Write out every line below that includes the word "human".
*****
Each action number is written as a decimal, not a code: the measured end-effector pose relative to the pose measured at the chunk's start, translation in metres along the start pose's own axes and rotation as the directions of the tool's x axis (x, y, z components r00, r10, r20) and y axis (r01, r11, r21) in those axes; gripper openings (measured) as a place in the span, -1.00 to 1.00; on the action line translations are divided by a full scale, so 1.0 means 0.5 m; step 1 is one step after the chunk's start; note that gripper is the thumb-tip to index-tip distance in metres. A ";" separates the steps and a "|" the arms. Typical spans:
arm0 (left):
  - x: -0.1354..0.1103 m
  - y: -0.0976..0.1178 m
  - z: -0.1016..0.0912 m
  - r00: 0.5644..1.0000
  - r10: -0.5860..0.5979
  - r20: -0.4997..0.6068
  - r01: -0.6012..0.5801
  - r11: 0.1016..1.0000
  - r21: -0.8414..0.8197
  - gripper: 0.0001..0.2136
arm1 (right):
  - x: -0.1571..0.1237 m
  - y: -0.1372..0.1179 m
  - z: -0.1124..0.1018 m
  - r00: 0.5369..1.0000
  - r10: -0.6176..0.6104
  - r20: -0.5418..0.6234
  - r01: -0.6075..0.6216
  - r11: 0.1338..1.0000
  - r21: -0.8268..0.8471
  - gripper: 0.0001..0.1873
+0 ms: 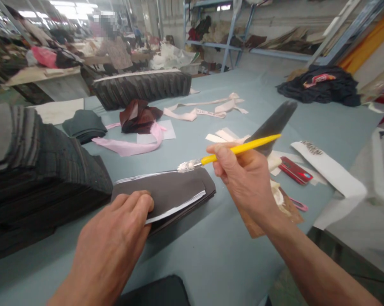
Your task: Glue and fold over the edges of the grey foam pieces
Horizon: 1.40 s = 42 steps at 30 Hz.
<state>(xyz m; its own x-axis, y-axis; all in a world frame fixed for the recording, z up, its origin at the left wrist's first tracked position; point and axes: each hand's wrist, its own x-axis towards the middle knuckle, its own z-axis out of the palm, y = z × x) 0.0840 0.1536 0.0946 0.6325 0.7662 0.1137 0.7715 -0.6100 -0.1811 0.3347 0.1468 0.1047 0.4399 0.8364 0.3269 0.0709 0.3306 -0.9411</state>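
Observation:
My left hand [115,238] is closed on the near left side of a short stack of dark grey fabric pieces [172,191]; its fingers curl over the top and the thumb is hidden. White strips show along the long edges of the top piece. My right hand [243,174] grips a yellow-handled brush [243,148] between thumb and fingers. White paste clumps on the bristles [187,166], which are at the far edge of the top piece; whether they touch it I cannot tell. Under my right hand lies a brown board [290,208] with pale paste on it.
A tall pile of dark fabric pieces [45,170] stands on the left. Behind are a long bundle of dark pieces [143,89], a maroon cloth [139,117] and a pink strip [131,146]. On the right lie a red phone-like object [295,171] and a white card [328,168].

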 end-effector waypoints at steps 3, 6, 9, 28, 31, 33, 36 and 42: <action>0.010 -0.002 -0.008 0.997 0.008 0.078 -0.005 0.999 -0.041 -0.76 | 0.026 0.010 0.022 0.997 -0.069 -0.025 0.067 0.993 -0.095 -0.57; 0.027 0.002 -0.019 0.975 -0.003 0.223 0.020 0.997 -0.073 -0.71 | 0.044 0.028 0.042 0.989 -0.145 -0.031 0.139 0.979 -0.151 -0.56; 0.041 0.013 -0.030 0.942 -0.058 0.332 0.080 0.995 -0.055 -0.65 | 0.054 0.043 0.062 0.983 -0.181 0.001 0.178 0.964 -0.196 -0.56; 0.039 0.013 -0.013 0.990 0.001 0.141 0.011 0.996 -0.087 -0.78 | 0.044 0.064 0.087 0.981 -0.146 0.127 0.182 0.922 -0.343 -0.48; 0.034 0.011 -0.012 0.992 0.000 0.124 0.009 0.998 -0.070 -0.76 | 0.045 0.061 0.093 0.981 -0.153 0.122 0.185 0.932 -0.312 -0.47; 0.034 0.011 -0.015 0.989 -0.013 0.147 0.022 0.998 -0.060 -0.75 | 0.046 0.059 0.104 0.982 -0.130 0.137 0.167 0.939 -0.302 -0.46; 0.036 0.012 -0.020 0.988 -0.014 0.154 0.023 0.998 -0.057 -0.75 | 0.048 0.062 0.117 0.982 -0.117 0.150 0.159 0.939 -0.305 -0.48; 0.034 0.014 -0.019 0.982 -0.031 0.187 0.042 0.998 -0.052 -0.75 | 0.048 0.071 0.089 0.981 -0.121 0.151 0.169 0.914 -0.368 -0.51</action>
<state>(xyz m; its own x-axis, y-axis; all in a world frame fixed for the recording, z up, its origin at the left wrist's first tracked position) 0.1007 0.1604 0.1048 0.5838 0.8093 -0.0654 0.7999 -0.5871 -0.1249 0.3079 0.1982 0.0831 0.2879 0.8466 0.4477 0.4691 0.2829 -0.8366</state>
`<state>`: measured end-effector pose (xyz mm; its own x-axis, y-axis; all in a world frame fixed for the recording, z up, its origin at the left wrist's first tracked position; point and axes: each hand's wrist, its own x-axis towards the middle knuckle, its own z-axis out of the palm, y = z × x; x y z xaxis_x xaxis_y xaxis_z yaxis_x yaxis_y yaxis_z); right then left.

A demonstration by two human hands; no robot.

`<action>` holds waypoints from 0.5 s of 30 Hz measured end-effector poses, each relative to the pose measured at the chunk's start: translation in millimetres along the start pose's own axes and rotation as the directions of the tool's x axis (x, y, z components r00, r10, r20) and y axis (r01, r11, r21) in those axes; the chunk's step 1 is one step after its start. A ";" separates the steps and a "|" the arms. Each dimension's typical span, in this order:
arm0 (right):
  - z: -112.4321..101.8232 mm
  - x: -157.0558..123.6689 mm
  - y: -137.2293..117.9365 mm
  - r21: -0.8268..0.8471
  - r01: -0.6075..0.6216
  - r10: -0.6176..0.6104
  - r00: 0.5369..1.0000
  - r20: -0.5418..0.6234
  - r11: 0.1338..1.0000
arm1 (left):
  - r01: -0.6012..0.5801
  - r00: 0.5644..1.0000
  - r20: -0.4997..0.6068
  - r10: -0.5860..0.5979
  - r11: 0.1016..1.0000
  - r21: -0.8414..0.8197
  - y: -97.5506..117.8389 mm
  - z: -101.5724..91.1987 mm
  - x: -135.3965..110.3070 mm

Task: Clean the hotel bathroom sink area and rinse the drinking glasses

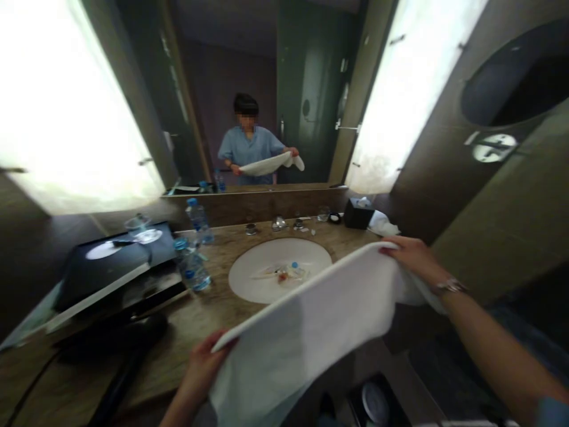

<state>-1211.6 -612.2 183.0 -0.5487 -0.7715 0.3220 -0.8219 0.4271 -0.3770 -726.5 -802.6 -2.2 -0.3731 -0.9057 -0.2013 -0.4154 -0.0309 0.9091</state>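
A white towel [311, 320] is stretched out in front of me above the vanity's front edge. My left hand [204, 359] grips its lower left corner near the counter edge. My right hand [411, 256], with a watch on the wrist, grips the upper right corner. The towel hangs down between them and hides part of the white oval sink [267, 264]. In the sink lie plastic wrappers and a small blue cap [288, 271].
Plastic water bottles [193, 261] stand left of the sink on the brown stone counter [213, 320]. A black tray [120, 261] with glassware sits at far left. A black tissue box [358, 213] stands at back right. The mirror [249, 101] reflects a person holding the towel.
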 end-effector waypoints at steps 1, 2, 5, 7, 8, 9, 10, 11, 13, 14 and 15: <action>17.0 13.6 17.2 -0.057 0.019 -0.016 0.999 0.048 0.998 | 0.025 0.999 -0.024 -0.023 0.995 0.092 13.3 4.9 17.6; 36.8 22.4 34.6 -0.087 0.004 0.002 0.998 0.065 0.996 | 0.030 0.998 -0.059 -0.017 0.972 0.233 23.5 12.5 34.1; 102.6 13.2 83.3 -0.092 0.040 -0.021 0.980 0.200 0.995 | -0.067 0.947 -0.194 0.254 0.751 0.657 30.3 53.8 64.5; 140.8 -14.8 110.3 -0.046 0.122 -0.099 0.935 0.341 0.991 | -0.172 0.857 -0.193 0.478 0.618 0.768 15.8 96.0 65.4; 155.2 -30.0 122.3 -0.023 0.165 -0.143 0.908 0.393 0.986 | -0.247 0.824 -0.146 0.548 0.579 0.777 5.1 120.0 61.2; 165.7 -43.4 133.6 -0.004 0.203 -0.182 0.887 0.425 0.979 | -0.336 0.809 -0.058 0.584 0.541 0.771 -6.2 144.3 55.1; 172.2 -53.9 144.3 0.011 0.238 -0.219 0.870 0.443 0.971 | -0.409 0.795 0.030 0.606 0.499 0.764 -16.7 167.3 47.9; 175.4 -60.6 154.6 0.024 0.265 -0.248 0.860 0.447 0.964 | -0.420 0.797 0.084 0.598 0.449 0.789 -25.2 187.9 40.3; 175.6 -63.8 174.5 0.053 0.298 -0.289 0.845 0.450 0.953 | -0.333 0.848 0.108 0.519 0.363 0.870 -32.1 217.5 26.8; 175.0 -61.9 184.5 0.072 0.315 -0.312 0.833 0.456 0.947 | -0.265 0.885 0.093 0.456 0.330 0.906 -29.6 225.8 21.8; 175.2 -58.8 194.6 0.088 0.335 -0.337 0.822 0.459 0.938 | -0.211 0.920 0.080 0.383 0.315 0.925 -23.4 229.9 18.5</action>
<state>-1312.4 -566.3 -61.4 -0.1041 -0.9945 -0.0065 -0.9413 0.1006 -0.3223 -914.4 -721.4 -111.1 -0.5687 -0.8117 0.1335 -0.8196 0.5728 -0.0084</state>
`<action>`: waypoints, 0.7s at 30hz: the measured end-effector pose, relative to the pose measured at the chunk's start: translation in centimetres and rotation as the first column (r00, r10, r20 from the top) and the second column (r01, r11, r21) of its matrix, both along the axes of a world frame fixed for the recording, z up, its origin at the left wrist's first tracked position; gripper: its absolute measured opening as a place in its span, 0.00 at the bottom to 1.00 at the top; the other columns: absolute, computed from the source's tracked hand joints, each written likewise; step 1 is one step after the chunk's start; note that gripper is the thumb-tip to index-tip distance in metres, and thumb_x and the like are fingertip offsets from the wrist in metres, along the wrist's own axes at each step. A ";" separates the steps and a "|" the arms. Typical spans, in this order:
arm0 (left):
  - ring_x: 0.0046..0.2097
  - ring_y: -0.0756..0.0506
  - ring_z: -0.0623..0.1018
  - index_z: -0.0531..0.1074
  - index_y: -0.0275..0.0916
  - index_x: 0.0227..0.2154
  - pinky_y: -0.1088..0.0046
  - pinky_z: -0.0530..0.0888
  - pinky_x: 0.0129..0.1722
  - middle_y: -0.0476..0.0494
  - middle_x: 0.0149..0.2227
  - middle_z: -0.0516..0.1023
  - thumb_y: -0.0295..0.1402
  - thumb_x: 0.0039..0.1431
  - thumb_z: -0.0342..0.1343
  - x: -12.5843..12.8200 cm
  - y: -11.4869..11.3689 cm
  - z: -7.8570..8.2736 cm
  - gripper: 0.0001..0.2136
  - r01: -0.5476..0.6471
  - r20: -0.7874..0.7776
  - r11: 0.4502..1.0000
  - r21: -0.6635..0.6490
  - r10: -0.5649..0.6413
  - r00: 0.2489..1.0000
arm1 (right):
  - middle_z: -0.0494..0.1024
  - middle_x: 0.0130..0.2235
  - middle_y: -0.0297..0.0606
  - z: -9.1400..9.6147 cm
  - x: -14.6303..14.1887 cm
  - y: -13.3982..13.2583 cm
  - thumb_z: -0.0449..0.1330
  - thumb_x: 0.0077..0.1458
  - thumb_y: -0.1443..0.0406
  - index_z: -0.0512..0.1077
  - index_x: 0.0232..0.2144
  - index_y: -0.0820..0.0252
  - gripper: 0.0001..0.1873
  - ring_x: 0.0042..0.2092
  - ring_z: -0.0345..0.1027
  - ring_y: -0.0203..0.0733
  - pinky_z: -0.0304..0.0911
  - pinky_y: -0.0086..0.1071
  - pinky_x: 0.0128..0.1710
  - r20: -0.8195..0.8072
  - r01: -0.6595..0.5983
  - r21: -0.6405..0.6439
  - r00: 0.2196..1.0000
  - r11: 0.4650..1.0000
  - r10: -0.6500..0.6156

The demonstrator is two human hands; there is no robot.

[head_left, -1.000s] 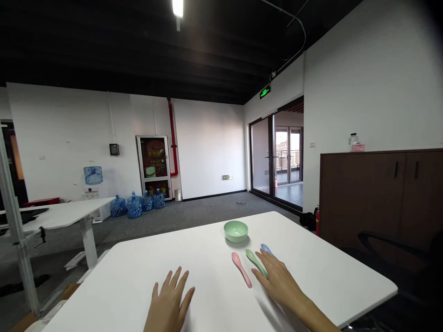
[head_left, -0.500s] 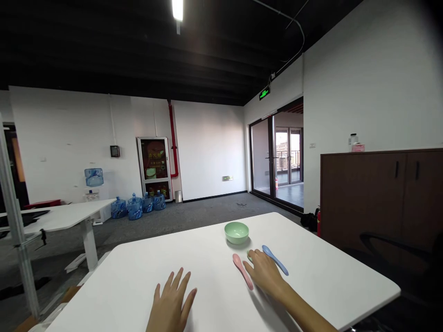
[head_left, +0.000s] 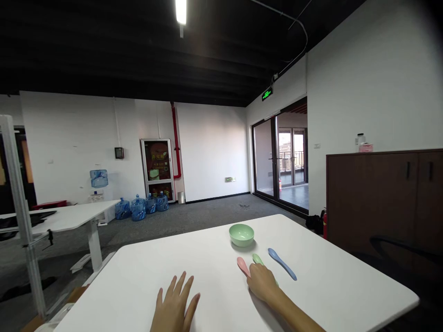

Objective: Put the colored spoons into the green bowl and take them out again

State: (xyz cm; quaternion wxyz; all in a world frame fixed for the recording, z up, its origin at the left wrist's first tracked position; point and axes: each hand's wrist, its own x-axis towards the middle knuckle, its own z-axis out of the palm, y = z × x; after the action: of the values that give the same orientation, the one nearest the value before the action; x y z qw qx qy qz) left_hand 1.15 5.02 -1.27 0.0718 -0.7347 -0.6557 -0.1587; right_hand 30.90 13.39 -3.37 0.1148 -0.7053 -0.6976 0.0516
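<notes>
My left hand (head_left: 174, 304) lies open over the near part of the white table (head_left: 138, 276), its fingers spread and nothing in them. My right hand (head_left: 263, 282) is closed with curled fingers at the handle of a pink spoon (head_left: 242, 264); the hand hides that handle and the fingertips. A green spoon (head_left: 256, 258) runs beneath the same hand, its bowl end showing beyond the knuckles. To the right, apart from the hand, is a blue spoon (head_left: 282, 263). Behind the spoons stands a light green bowl (head_left: 241, 235), upright.
A brown cabinet (head_left: 370, 198) stands to the right, with a chair's dark armrest near it. Across the floor at the left are several blue water bottles (head_left: 138, 208) and a second white desk (head_left: 79, 214). A metal post (head_left: 22, 207) rises at the far left.
My right hand has shifted left from the green spoon to the pink spoon, its fingers curling in. More of the green spoon shows. My left hand stays spread; the view has turned slightly left.
</notes>
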 end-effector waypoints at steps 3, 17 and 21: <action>0.72 0.32 0.65 0.69 0.49 0.66 0.39 0.66 0.67 0.41 0.70 0.68 0.42 0.70 0.44 -0.3 0.1 -0.1 0.25 -0.003 -0.003 1.000 0.001 0.003 1.000 | 0.83 0.42 0.50 1.0 0.0 0.4 0.50 0.63 0.68 0.79 0.36 0.61 0.16 0.43 0.79 0.52 0.62 0.35 0.38 -0.024 -0.004 0.056 1.000 0.998 0.005; 0.72 0.32 0.64 0.67 0.49 0.67 0.39 0.66 0.67 0.42 0.71 0.67 0.42 0.71 0.43 -1.0 -0.3 0.5 0.25 -0.029 -0.045 0.999 -0.026 0.027 0.999 | 0.83 0.49 0.53 7.0 1.2 10.4 0.50 0.69 0.57 0.79 0.45 0.63 0.20 0.50 0.78 0.52 0.64 0.34 0.42 -0.041 0.127 0.146 0.992 0.981 -0.122; 0.72 0.32 0.64 0.67 0.49 0.67 0.38 0.66 0.67 0.42 0.71 0.67 0.42 0.71 0.42 -1.5 -0.1 0.2 0.25 -0.024 -0.033 0.999 -0.021 0.023 0.999 | 0.83 0.51 0.55 6.0 0.9 12.4 0.53 0.68 0.53 0.78 0.48 0.65 0.23 0.52 0.78 0.54 0.67 0.36 0.44 -0.068 0.156 0.103 0.986 0.982 -0.150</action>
State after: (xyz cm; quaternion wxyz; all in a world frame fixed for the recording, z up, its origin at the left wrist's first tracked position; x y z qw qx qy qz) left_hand -0.34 4.89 -1.10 0.0765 -0.7301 -0.6647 -0.1390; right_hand 31.80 25.79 2.67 0.1774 -0.7478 -0.6392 0.0261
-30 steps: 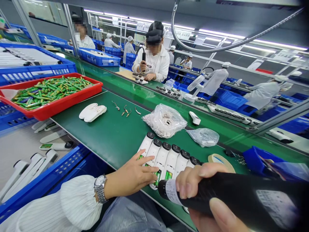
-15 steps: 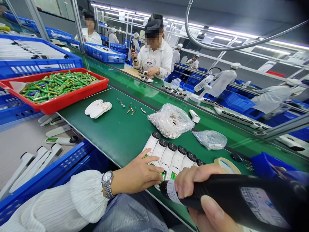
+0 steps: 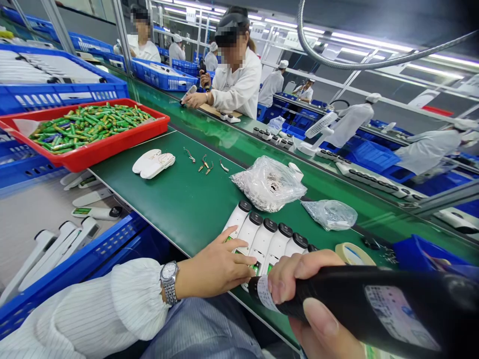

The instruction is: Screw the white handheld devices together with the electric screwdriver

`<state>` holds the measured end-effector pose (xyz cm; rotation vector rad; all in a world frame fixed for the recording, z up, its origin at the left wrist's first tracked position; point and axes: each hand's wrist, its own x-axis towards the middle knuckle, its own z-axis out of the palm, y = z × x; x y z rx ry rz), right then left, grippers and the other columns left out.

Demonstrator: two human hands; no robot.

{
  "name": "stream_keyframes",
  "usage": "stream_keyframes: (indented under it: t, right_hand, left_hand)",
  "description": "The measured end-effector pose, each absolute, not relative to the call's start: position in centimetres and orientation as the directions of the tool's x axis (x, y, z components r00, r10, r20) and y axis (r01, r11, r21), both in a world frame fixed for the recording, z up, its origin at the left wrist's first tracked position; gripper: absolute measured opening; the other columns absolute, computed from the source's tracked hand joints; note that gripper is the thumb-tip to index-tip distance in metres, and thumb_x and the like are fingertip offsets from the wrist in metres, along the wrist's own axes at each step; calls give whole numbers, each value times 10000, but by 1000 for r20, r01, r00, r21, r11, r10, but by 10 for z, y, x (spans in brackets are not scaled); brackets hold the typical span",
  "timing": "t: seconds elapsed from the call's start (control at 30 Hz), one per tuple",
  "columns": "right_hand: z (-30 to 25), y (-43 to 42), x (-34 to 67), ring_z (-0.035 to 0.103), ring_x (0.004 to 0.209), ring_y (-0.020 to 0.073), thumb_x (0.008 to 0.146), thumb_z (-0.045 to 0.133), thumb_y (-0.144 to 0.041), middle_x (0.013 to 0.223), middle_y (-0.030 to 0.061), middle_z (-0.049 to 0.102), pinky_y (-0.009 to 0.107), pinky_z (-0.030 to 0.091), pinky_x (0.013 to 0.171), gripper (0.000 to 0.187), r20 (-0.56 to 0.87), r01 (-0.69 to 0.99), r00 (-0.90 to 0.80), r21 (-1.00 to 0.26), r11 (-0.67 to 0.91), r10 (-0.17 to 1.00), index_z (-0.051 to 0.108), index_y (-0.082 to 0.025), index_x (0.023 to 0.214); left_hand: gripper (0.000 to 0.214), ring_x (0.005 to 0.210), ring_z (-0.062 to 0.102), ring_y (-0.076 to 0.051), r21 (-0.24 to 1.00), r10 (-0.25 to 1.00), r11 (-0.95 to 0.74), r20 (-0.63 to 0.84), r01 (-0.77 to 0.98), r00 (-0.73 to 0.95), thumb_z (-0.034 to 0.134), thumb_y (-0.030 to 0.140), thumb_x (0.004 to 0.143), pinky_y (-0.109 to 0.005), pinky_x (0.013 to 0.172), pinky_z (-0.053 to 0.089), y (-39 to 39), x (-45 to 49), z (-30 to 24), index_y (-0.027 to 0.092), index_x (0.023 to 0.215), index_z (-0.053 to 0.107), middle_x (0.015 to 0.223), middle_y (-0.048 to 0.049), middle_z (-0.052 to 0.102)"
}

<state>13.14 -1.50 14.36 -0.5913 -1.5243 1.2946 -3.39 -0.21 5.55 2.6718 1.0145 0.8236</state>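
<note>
A row of white handheld devices with black heads [image 3: 264, 239] lies side by side on the green bench; green batteries show in the open compartments of some. My left hand [image 3: 219, 264] rests across the near ends of the leftmost devices, fingers spread and touching them. My right hand [image 3: 299, 284] is wrapped round a black electric screwdriver [image 3: 348, 294] with a white label. Its front end points left at the lower end of one device, close to my left fingertips; the bit's tip is hard to make out.
A red tray [image 3: 123, 147] of green batteries stands at the left, near blue crates [image 3: 75, 97]. White covers [image 3: 152, 163], small wired parts [image 3: 205, 164], plastic bags [image 3: 269, 184] and a tape roll [image 3: 354, 254] lie on the bench. Across the belt sits a co-worker [image 3: 239, 75].
My hands and the screwdriver stay almost in place, with a slight view shift. The co-worker across the belt has reached leftward with a white device in hand.
</note>
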Motion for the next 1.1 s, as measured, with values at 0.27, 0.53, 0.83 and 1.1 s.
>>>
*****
- _Worked solution_
A demonstration by two human hands; no robot.
The demonstrator is two human hands; there is no robot.
Demonstrator: two human hands; no robot.

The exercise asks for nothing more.